DNR eyes Green Bay for muskie fishery
Written by Appleton Post-Crescent   
Wednesday, 16 August 2006 15:34

To accomplish its major goal of establishing a fishery for big muskies on the vast waters of Green Bay, the state Department of Natural Resources is willing to think smaller — as in Duck Creek, the Suamico and Pensaukee rivers.

These minor tributaries on the bay's west shore may hold a key to muskie reproduction, the final building block needed to fully re-establish the spotted or Great Lakes strain of muskie in Wisconsin waters of Lake Michigan.


"We're hoping to improve natural spawning activity," said Kevin Kapuscinski, DNR fisheries biologist in charge of the muskie re-introduction.

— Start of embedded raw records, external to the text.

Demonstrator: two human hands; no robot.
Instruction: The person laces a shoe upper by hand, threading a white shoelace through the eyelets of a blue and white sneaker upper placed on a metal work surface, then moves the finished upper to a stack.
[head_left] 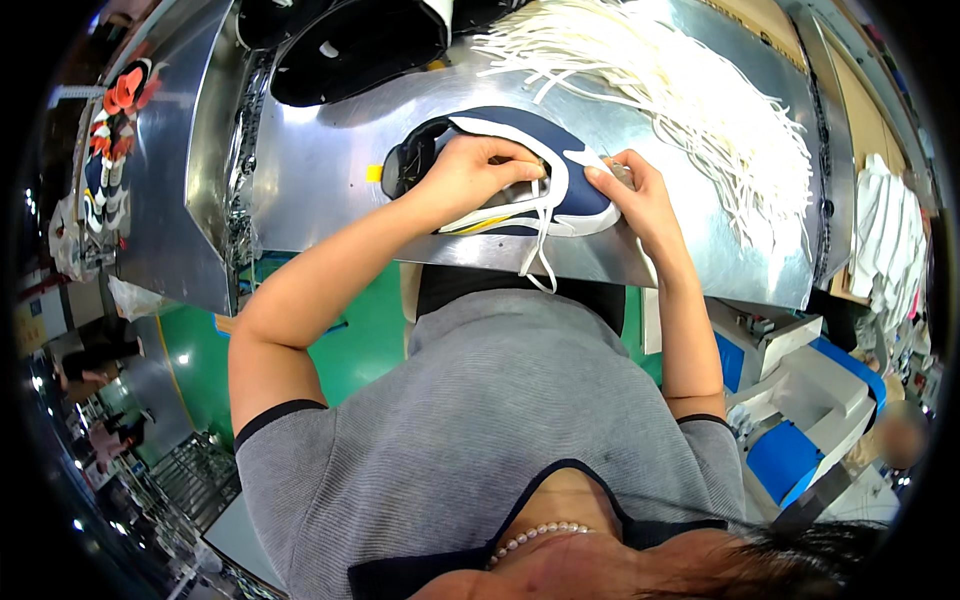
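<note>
A navy and white shoe (pixel 515 125) lies on its side on the metal bench in front of me, toe to the right. My left hand (pixel 475 178) reaches over its opening, thumb and forefinger pinched on a white shoelace (pixel 542 215) at the eyelet edge. Below those fingertips a slack loop of lace hangs over the bench's near edge. At the toe, my right hand (pixel 642 195) is closed, its thumb against the navy upper. A white lace strand drops from under this hand, apparently held in it, though the fingers partly hide it.
A large heap of loose white laces (pixel 700 110) spreads over the bench's right and back. Black and white shoes (pixel 360 55) stand at the back left. A metal side panel (pixel 215 150) rises on the left. Colourful shoes (pixel 110 140) sit beyond it. Blue and white equipment (pixel 800 420) stands lower right.
</note>
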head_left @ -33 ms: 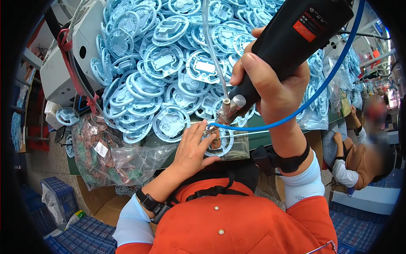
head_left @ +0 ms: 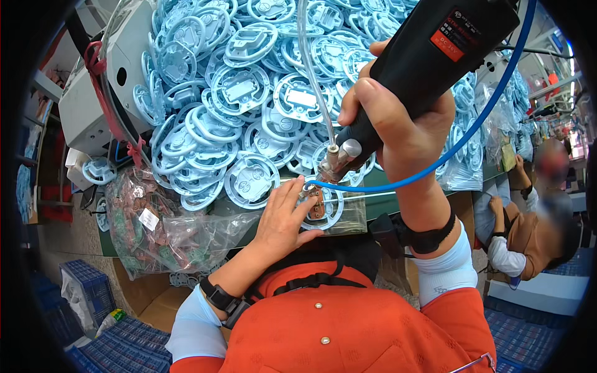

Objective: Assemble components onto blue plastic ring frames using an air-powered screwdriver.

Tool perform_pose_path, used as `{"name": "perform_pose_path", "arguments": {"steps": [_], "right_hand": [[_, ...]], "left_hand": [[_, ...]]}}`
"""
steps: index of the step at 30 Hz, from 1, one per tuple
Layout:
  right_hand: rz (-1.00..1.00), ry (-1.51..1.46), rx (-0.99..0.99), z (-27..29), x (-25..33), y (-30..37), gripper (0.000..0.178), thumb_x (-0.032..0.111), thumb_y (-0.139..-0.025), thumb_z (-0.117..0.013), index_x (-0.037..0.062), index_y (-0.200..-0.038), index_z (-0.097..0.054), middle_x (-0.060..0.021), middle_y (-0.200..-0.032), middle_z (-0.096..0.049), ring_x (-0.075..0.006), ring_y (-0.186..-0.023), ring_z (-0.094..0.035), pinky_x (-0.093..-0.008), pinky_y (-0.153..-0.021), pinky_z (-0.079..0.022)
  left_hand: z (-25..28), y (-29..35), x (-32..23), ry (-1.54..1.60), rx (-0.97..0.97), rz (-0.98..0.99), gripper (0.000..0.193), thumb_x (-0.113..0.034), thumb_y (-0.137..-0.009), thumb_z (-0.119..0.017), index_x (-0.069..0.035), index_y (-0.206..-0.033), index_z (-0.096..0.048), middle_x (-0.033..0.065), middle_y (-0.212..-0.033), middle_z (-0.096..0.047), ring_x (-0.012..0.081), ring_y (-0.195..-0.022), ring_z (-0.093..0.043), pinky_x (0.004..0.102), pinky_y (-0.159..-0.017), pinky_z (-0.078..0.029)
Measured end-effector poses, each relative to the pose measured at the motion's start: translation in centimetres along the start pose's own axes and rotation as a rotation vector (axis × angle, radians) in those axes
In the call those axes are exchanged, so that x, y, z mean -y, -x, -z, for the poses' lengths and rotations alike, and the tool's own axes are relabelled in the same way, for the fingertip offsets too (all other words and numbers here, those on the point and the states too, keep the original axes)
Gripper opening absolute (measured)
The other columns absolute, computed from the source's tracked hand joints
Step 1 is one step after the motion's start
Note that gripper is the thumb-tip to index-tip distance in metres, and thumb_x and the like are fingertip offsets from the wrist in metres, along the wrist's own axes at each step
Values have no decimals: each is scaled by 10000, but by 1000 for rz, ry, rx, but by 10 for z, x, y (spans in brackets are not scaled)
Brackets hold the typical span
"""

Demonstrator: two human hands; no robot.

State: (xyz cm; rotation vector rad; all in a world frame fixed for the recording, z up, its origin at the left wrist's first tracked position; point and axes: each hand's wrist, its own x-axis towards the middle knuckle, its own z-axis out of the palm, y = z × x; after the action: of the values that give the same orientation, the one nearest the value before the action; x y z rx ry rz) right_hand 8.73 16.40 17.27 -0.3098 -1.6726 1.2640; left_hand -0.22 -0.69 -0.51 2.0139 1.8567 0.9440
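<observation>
My right hand (head_left: 404, 124) is wrapped round a black electric screwdriver (head_left: 429, 68), tilted so its metal nose points down and left. A clear tube (head_left: 314, 68) and a blue hose (head_left: 476, 127) meet at that nose. Below the nose, a pale blue round plastic part (head_left: 337, 214) lies at the table's near edge, with a small copper-brown circuit board (head_left: 317, 210) in it. My left hand (head_left: 283, 217) rests on the part's left side, fingers stretched out and thumb apart, fingertips beside the board. The screwdriver's tip is hidden near my fingertips.
A big heap of pale blue plastic parts (head_left: 242, 87) covers the table beyond my hands. At left are a clear bag of circuit boards (head_left: 149, 217) and a grey machine housing (head_left: 118, 81). Blue crates (head_left: 90, 286) stand lower left. Another person (head_left: 528, 236) sits at the right.
</observation>
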Motion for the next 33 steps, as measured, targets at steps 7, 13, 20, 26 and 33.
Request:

The three streams were added this summer to sites the agency has stocked with muskie fingerlings since the restoration project began in 1989.

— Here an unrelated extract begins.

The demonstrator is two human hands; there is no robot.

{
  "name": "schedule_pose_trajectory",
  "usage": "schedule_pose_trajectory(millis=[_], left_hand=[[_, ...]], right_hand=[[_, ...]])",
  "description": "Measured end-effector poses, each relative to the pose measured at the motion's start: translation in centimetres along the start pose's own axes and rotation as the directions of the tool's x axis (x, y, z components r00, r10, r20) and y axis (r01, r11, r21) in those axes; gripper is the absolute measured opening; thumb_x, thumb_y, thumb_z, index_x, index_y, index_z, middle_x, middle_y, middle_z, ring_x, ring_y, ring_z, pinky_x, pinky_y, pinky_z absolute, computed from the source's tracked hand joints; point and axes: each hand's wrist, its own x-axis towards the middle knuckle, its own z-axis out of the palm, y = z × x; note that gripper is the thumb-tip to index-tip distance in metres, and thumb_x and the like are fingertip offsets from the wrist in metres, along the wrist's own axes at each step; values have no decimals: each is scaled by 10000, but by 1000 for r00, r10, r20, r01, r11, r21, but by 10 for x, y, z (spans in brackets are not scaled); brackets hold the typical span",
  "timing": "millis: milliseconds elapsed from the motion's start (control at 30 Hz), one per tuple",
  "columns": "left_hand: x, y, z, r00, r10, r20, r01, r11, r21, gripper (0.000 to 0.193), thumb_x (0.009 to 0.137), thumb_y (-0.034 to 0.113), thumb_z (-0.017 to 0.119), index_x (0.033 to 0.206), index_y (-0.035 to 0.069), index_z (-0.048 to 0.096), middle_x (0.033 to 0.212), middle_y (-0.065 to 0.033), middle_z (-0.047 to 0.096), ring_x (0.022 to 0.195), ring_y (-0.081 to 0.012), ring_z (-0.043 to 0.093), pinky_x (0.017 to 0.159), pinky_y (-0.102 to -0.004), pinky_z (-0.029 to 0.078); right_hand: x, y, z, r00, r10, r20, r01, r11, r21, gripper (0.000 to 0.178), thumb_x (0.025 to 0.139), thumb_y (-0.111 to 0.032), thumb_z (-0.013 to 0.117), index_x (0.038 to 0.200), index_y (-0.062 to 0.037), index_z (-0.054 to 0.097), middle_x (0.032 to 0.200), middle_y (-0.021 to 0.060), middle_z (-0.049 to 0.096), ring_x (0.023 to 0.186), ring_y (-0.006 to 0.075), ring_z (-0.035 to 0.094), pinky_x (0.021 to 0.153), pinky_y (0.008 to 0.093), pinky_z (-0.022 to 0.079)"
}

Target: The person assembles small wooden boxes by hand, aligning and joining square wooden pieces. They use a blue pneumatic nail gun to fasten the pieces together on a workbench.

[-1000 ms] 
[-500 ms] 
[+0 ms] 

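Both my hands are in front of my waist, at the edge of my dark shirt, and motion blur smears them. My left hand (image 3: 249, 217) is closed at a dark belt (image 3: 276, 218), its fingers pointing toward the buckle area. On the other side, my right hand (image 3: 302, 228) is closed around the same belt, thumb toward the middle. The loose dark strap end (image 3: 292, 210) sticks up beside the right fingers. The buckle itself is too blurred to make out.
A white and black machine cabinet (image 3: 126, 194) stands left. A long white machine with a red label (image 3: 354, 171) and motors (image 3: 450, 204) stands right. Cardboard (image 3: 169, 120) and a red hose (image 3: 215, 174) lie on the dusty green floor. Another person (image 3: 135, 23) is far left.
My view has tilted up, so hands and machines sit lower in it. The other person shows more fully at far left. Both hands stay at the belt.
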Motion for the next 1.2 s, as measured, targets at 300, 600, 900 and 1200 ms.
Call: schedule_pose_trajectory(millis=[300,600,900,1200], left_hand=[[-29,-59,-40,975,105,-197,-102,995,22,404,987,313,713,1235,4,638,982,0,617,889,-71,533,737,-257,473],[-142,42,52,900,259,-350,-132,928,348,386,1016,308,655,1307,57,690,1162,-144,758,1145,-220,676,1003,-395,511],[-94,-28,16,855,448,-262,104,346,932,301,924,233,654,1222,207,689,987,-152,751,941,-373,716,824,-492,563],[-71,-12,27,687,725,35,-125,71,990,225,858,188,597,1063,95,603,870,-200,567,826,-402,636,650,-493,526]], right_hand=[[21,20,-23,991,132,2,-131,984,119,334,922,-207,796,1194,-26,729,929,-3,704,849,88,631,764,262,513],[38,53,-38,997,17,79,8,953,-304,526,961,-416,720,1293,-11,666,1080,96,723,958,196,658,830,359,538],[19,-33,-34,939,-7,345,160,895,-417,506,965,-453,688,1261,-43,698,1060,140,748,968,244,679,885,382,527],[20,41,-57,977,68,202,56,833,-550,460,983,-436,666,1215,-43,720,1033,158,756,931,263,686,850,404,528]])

While anglers and DNR survey crews have caught muskies topping 30 pounds in recent years, there has been no sign of successful spawning despite the obvious presence of adult fish.


"There may be something missing from our regular sites that these streams have that will encourage spawning," Kapuscinski said.


During the past 17 years, DNR crews have released about 116,000 spotted muskie fingerlings in the Fox, Menominee and Peshtigo rivers, along with waters off Sturgeon Bay, Little Sturgeon Bay and Communiversity Park just north of the city of Green Bay.


"We set three goals for the program," Kapuscinski said. "We wanted to increase the diversity of predators in the bay and we've done that. We wanted to produce a trophy fishery and we have that.


"And we wanted natural reproduction, a self-sustaining muskie population. We just don't have that natural reproduction ... yet."


Despite indications that spawning activity may have taken place, DNR crews have been unable to find young muskies that would indicate spawning has been successful.


"We do have reports of anglers observing muskie spawning activity in the Menominee River below the Hattie Street Dam," Kapuscinski said. "It may be possible there is some reproduction there. Anglers on Little Sturgeon Bay have reported seeing muskies swimming together during spawning season, and we know muskies are spawning in the Fox River. But there is a big difference between spawning and successful reproduction.


"I really feel the Peshtigo River offers the best opportunity for successful muskie spawning."


Kapuscinski is intrigued by the possibilities offered by Duck Creek, the Suamico and Pensaukee rivers.


"The majority of muskies were stocked in the Menominee and Fox rivers," he said. "They are the largest rivers entering the bay but they are also the most altered (by pollution, seawalls and other human activity).


"The smaller rivers are a lot more natural and have vegetation" the larger rivers lack.


They also enter the bay adjacent to large, shallow, weedy areas that may be more suitable for muskie spawning and the survival of emerging fry.


To enhance survival of stocked muskies, the DNR releases well-fed fingerlings or yearlings 12 to 22 inches long, but the volume of the release is low, often fewer than 100 fish per site when the larger yearlings are involved. Fewer than 2,800 yearlings have been released.


All yearling muskies released this year were fitted with passive integrated transponder (PIT) tags inserted under the skin. The tag, about the size of a grain of rice, is virtually invisible and coded to allow researchers to determine a muskie's growth rate and movements when the fish is captured.


In the past, a small external "Floy tag" has been used to mark released muskies. It provides information when anglers report the tag number and fish's location or DNR personnel recapture a tagged fish.


If efforts fail to produce successful spawning, the DNR will continue to search for a solution.


"We will then need to examine the reproductive sequences," Kapuscinski said. "Do we not have enough adult muskies in the bay for successful spawning? Do we not have enough suitable habitat? It may be that certain habitats aren't available ... or that we're stocking fish in the wrong location. Is something wrong with our stocking? Are we holding fingerling muskie too long before releasing them? The longer you hold a fish before releasing it, the more likely it will lose some of its wild behavior. Are our stocked fish losing the ability to detect and utilize proper spawning habitat?


"We have to understand what it takes for spotted muskie to reproduce in Green Bay."